Threatened miscarriage - Genital blood loss during early pregnancy. The bleeding and pain with threatened miscarriage are usually mild and the cervical os (the mouth of the womb) is closed. A health care professional will be able to determine if the cervical os is open upon performing a pelvic exam. Typically, no tissue is passed from the womb. The womb and Fallopian tubes may be tender.
Inevitable losing the unborn baby - Genital blood loss along with starting of the cervical os. In this situation, vaginal bleeding is present, and the mouth of the womb is open (dilated). Bleeding is usually more severe, and abdominal pain and cramping often occur.

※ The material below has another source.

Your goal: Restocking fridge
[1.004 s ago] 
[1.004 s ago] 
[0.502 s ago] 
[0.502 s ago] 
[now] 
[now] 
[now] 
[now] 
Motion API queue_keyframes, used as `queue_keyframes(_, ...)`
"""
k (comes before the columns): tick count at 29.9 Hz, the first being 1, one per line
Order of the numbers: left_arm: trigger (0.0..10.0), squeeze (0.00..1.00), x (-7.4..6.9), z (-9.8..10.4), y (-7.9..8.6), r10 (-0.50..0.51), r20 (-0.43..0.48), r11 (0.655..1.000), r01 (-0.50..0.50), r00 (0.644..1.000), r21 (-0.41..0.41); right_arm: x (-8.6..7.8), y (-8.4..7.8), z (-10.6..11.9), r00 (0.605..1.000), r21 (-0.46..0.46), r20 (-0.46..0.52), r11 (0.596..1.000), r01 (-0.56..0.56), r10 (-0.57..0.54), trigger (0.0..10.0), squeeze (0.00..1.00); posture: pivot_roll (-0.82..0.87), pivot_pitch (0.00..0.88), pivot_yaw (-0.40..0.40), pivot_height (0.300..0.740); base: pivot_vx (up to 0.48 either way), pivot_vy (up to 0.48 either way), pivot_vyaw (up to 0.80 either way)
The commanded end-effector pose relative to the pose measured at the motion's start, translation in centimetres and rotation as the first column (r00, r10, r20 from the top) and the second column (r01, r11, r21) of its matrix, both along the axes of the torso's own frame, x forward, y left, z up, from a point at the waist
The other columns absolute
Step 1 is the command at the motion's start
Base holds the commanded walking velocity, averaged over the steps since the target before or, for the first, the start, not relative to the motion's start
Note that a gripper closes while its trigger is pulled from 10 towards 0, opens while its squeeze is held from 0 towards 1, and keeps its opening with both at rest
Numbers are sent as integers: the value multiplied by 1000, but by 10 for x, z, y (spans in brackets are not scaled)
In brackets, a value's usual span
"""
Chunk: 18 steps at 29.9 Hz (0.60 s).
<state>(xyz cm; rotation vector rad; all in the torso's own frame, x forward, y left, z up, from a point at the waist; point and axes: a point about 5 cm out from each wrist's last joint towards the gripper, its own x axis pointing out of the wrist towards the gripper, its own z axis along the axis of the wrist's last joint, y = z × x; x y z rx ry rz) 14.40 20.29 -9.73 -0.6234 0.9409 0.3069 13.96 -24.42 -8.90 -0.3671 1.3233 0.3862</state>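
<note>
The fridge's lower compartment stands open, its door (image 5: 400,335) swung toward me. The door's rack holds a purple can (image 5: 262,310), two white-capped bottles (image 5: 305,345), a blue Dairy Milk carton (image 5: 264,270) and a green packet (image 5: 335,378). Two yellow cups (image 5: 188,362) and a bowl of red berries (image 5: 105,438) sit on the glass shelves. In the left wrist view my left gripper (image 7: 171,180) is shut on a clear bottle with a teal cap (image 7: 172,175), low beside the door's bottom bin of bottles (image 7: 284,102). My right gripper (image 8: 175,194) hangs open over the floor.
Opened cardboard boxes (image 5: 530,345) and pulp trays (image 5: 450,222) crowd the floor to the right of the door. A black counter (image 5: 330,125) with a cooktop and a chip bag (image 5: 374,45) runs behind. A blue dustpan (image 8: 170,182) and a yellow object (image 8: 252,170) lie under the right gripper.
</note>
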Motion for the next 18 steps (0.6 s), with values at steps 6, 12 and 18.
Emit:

Unfinished miscarriage - Expulsion of some, but not all, of the products of conception before the 20th week of pregnancy. With incomplete miscarriage, the bleeding is heavier, and abdominal pain is almost always present. The mouth of the womb is open, and the pregnancy is being expelled. Ultrasound would show some material still remaining in the womb.
Finished miscarriage - Expulsion of all products of conception from the womb including fetus and placental tissues. Complete miscarriage is just as it sounds. Bleeding, abdominal pain, and the passing of tissue have all occurred, but the bleeding and pain have usually stopped.

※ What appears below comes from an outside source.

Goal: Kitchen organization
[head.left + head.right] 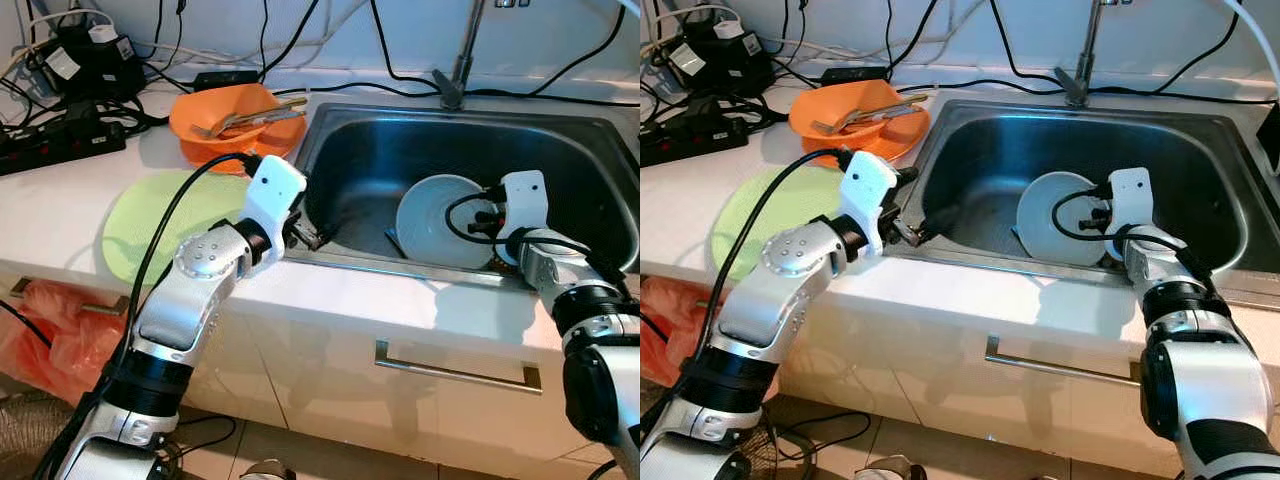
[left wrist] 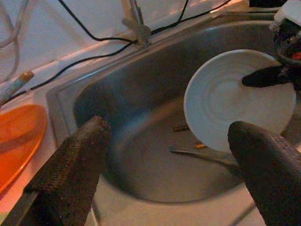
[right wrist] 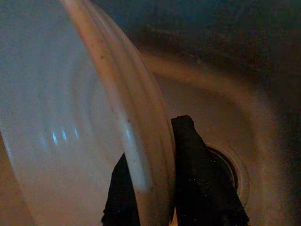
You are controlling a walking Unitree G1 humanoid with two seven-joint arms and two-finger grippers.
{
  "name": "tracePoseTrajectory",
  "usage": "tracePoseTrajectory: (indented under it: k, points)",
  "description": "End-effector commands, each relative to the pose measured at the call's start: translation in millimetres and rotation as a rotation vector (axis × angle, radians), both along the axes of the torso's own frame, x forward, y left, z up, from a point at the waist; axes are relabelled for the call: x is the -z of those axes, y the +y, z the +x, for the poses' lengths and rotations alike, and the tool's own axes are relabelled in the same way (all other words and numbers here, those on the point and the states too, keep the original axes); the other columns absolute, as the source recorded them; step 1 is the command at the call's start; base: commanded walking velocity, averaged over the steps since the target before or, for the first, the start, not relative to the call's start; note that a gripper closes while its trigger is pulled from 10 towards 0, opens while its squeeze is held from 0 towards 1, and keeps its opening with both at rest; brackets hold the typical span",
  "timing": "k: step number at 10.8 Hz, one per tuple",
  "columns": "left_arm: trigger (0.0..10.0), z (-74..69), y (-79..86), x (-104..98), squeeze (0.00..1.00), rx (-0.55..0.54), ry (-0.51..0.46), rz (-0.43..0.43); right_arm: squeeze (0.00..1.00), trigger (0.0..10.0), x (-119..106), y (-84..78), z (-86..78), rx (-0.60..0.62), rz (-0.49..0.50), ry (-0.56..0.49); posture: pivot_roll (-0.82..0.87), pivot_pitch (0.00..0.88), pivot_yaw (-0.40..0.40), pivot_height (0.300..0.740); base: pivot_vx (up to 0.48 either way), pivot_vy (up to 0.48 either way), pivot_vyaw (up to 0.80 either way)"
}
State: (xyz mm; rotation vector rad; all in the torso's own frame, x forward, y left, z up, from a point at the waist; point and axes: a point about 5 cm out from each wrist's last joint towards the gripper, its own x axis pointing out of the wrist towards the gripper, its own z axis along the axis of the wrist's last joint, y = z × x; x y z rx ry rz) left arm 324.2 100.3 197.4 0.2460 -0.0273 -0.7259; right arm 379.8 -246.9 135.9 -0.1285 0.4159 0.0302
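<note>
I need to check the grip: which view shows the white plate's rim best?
Right wrist view: the white plate rim sits clamped by the right hand. Head views show it tilted in the sink; left wrist shows its face.

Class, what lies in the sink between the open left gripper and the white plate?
In the left wrist view, bare steel sink floor, with a utensil near the white plate beyond the left gripper.

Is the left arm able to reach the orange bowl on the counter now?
Probably yes. The left end effector hovers open at the sink's left rim, the orange bowl sits close behind it, and nothing stands between them.
</note>
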Motion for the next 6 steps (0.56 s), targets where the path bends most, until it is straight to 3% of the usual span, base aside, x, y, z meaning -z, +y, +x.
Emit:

If the fetus can be seen, you have miscarried. Ultrasound shows an empty womb.
Miscarriage mostly occurs when a pregnancy ends without obvious cause before the fetus is capable of survival, typically corresponding to the twentieth to 22nd week. This time is measured from the first day of the woman's last menstrual period. Miscarriage is a common complication of pregnancy. It can occur in up to 20% of all recognized pregnancies.
This ending of pregnancy is called a spontaneous abortion. In the medical field, the term abortion is often used to describe a miscarriage.
Miscarriage is caused by the separation of the fetus and placenta from the uterine wall. Although the actual cause of the miscarriage is frequently unclear, the most common reasons
include the following:
An abnormal fetus causes almost all miscarriages during the first three months of pregnancy (first trimester). Problems in the genes are responsible for an abnormal fetus and are found in more than half of miscarried fetuses. The risk of defective genes increases with the woman's age, especially over if she is older than 35 years.
Miscarriage during the fourth through sixth months of pregnancy (second trimester) is usually related to an abnormality in the mother rather than in the fetus.
Chronic illnesses, including diabetes, severe high blood pressure, kidney disease, lupus, and underactive or overactive thyroid gland, are frequent causes of a miscarriage. Prenatal care is important because it screens for some of these diseases.
Acute infections, including German measles, CMV (cytomegalovirus), mycoplasma ("walking" pneumonia) and other unusual germs, and severe emotional shock, can also cause miscarriage.
Diseases and abnormalities of the internal female organs can also cause miscarriage. Some examples are an abnormal womb, fibroids, poor muscle tone in the mouth of the womb, abnormal growth of the placenta (also called the afterbirth), and being pregnant with multiples.
Other factors, especially certain drugs, including caffeine, alcohol, tobacco, and cocaine, may be related to miscarriage.